Interesting tidbit from Bill Shaikin of the Los Angeles Times, regarding Zack Greinke, who has an opt-out clause in his contract after 2015:
"What happens with (Jon) Lester and (Max) Scherzer will say a lot," Greinke said at Monday’s All-Star festivities.
Greinke, 30, would forfeit three years and $71 million if he opts out of his contract, presumably in the hope of securing a longer and more lucrative guarantee. If he plays out his Dodgers contract, he would not be eligible for free agency until age 35.
Greinke said he has noticed teams increasingly reluctant to pay veteran pitchers for past performance and increasingly willing to pay younger pitchers on projected rather than proven excellence.
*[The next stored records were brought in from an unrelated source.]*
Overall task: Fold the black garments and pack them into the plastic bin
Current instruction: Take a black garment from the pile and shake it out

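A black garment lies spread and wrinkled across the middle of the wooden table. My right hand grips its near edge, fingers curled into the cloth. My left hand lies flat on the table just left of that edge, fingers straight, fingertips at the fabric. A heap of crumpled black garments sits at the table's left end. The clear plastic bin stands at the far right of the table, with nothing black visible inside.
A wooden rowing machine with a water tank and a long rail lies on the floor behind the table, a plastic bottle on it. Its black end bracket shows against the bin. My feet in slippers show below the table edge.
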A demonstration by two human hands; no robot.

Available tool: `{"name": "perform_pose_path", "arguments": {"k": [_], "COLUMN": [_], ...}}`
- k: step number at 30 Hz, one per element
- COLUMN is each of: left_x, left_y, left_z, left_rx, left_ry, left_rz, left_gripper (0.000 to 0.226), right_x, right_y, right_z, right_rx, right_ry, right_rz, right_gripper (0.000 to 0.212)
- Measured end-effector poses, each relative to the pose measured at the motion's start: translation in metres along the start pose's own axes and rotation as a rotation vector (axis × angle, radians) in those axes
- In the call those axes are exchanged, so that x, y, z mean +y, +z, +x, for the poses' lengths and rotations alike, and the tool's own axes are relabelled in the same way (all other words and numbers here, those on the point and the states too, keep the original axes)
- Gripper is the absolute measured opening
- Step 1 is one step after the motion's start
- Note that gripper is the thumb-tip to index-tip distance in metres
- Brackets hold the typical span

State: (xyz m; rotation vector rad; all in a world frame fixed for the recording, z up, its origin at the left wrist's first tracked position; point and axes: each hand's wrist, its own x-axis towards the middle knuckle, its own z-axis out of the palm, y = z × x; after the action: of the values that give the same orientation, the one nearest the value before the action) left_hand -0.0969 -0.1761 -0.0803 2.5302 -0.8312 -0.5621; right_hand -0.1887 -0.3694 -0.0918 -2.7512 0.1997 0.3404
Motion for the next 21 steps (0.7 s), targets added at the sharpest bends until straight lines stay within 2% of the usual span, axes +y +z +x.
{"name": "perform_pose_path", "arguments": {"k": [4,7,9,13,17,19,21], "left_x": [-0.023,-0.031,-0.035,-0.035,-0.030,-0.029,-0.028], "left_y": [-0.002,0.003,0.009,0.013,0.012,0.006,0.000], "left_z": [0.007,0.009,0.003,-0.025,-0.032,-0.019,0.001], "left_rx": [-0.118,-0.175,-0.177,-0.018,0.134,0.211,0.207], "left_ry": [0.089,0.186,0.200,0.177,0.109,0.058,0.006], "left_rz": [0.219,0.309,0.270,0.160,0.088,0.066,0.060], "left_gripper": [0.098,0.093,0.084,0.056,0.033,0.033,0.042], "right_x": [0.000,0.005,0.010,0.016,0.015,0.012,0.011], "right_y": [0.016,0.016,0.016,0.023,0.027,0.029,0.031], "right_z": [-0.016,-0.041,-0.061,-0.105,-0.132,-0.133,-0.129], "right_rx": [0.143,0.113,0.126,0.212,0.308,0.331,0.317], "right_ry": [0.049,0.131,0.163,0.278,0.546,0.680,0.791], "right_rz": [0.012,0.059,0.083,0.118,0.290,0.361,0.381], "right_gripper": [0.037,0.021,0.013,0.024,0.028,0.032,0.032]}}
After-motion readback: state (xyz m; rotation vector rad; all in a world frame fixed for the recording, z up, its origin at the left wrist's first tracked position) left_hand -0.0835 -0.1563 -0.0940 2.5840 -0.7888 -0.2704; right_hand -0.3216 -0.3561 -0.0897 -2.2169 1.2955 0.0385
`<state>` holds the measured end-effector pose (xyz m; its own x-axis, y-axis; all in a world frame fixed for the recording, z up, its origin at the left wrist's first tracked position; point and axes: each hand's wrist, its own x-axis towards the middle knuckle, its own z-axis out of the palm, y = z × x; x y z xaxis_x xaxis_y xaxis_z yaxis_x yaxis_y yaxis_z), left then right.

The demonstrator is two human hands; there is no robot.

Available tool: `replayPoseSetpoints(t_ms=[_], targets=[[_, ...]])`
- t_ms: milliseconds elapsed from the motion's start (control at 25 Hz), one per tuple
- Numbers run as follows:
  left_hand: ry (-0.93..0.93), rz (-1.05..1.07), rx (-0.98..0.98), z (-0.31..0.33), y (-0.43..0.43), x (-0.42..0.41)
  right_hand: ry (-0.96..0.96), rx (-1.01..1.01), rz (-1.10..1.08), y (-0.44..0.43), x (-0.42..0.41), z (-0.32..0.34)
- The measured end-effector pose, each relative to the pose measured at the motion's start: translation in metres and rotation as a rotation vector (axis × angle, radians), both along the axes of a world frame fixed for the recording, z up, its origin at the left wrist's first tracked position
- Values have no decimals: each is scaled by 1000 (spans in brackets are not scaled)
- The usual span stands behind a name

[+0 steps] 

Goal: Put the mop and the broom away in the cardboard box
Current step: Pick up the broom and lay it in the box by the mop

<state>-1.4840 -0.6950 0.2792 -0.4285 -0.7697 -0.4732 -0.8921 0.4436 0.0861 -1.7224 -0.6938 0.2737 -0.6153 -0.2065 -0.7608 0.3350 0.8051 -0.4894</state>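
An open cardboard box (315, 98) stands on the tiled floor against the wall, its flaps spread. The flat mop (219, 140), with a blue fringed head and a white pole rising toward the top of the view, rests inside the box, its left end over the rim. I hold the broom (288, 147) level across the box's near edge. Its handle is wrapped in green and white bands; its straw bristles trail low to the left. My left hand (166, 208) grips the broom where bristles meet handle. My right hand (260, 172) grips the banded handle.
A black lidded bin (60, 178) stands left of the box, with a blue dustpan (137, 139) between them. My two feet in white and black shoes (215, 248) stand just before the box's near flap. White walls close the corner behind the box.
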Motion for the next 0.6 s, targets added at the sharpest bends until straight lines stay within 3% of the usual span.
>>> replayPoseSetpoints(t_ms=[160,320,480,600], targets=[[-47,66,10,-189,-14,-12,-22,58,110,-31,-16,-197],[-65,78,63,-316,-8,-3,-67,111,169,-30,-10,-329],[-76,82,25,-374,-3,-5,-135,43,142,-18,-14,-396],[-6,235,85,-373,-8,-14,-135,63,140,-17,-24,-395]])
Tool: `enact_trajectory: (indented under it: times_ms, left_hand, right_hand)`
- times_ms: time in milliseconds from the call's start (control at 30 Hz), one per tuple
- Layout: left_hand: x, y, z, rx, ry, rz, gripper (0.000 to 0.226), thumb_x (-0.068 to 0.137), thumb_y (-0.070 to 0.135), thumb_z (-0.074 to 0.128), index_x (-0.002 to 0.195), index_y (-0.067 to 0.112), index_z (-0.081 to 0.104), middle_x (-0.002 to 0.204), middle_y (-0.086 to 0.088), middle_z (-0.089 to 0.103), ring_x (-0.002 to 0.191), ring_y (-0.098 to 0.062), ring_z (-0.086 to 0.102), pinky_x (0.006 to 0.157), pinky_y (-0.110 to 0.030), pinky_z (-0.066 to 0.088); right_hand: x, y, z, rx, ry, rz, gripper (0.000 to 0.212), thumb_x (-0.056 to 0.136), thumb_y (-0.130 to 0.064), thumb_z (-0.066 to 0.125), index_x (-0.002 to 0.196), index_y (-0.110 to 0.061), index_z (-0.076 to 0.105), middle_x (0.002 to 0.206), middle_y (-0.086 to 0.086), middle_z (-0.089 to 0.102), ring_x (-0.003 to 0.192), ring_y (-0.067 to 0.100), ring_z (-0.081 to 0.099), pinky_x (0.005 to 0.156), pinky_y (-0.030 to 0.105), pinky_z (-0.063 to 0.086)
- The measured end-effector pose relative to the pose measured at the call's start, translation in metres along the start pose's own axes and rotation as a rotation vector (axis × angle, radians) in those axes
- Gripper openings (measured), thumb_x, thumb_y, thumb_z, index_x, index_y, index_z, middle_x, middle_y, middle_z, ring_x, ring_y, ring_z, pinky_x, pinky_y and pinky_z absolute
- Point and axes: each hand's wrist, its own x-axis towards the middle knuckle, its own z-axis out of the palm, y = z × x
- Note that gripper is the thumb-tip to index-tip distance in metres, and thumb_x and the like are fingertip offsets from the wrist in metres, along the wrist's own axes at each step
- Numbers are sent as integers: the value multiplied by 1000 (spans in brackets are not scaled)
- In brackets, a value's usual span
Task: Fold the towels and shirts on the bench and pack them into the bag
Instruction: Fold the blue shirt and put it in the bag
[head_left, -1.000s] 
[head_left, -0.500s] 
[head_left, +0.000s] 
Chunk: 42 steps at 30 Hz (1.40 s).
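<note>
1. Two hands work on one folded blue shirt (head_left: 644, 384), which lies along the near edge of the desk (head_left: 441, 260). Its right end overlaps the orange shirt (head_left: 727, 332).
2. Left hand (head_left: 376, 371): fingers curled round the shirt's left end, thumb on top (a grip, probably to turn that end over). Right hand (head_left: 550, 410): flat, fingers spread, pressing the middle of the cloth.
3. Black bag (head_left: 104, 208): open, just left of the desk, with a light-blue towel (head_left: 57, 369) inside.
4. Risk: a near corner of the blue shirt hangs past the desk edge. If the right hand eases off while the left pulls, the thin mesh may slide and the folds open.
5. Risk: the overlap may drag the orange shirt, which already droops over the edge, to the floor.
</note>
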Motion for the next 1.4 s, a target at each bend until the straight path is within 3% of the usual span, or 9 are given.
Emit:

"They're paying more for future performance," Greinke said.
Greinke's deal with the Dodgers would total six years and $147 million if he plays it out. But considering Lester and Scherzer will both easily top $100 million and maybe approach $150 million as free agents, you can see Greinke's thought process. Lester is 30 and Scherzer turns 30 next month. Greinke would turn 32 after the 2015 season, so he's a couple years older than those guys. Still, there's a big difference in how teams would value a 32-year-old pitcher versus a 35-year-old.
Facing the possibility of losing Greinke -- or having to negotiate a new deal -- does that make it more likely the Dodgers will be interested in David Price? Why not ride a Clayton Kershaw-Price-Greinke trio for 2014 and 2015 while all three are at the peak of their abilities? Yes, you'd have to give up a highly regarded prospect -- Joc Pederson or Corey Seager -- to acquire Price, but remember: This Dodgers team hasn't won anything yet. Worrying about the future is nice but making your team better for the present is nice as well.
Jim Bowden wrote today how the Price trade timeline is in doubt until the Rays are clearly finished. I still see the Dodgers as the front-runners to acquire him and this Greinke news would only seem to make that more likely.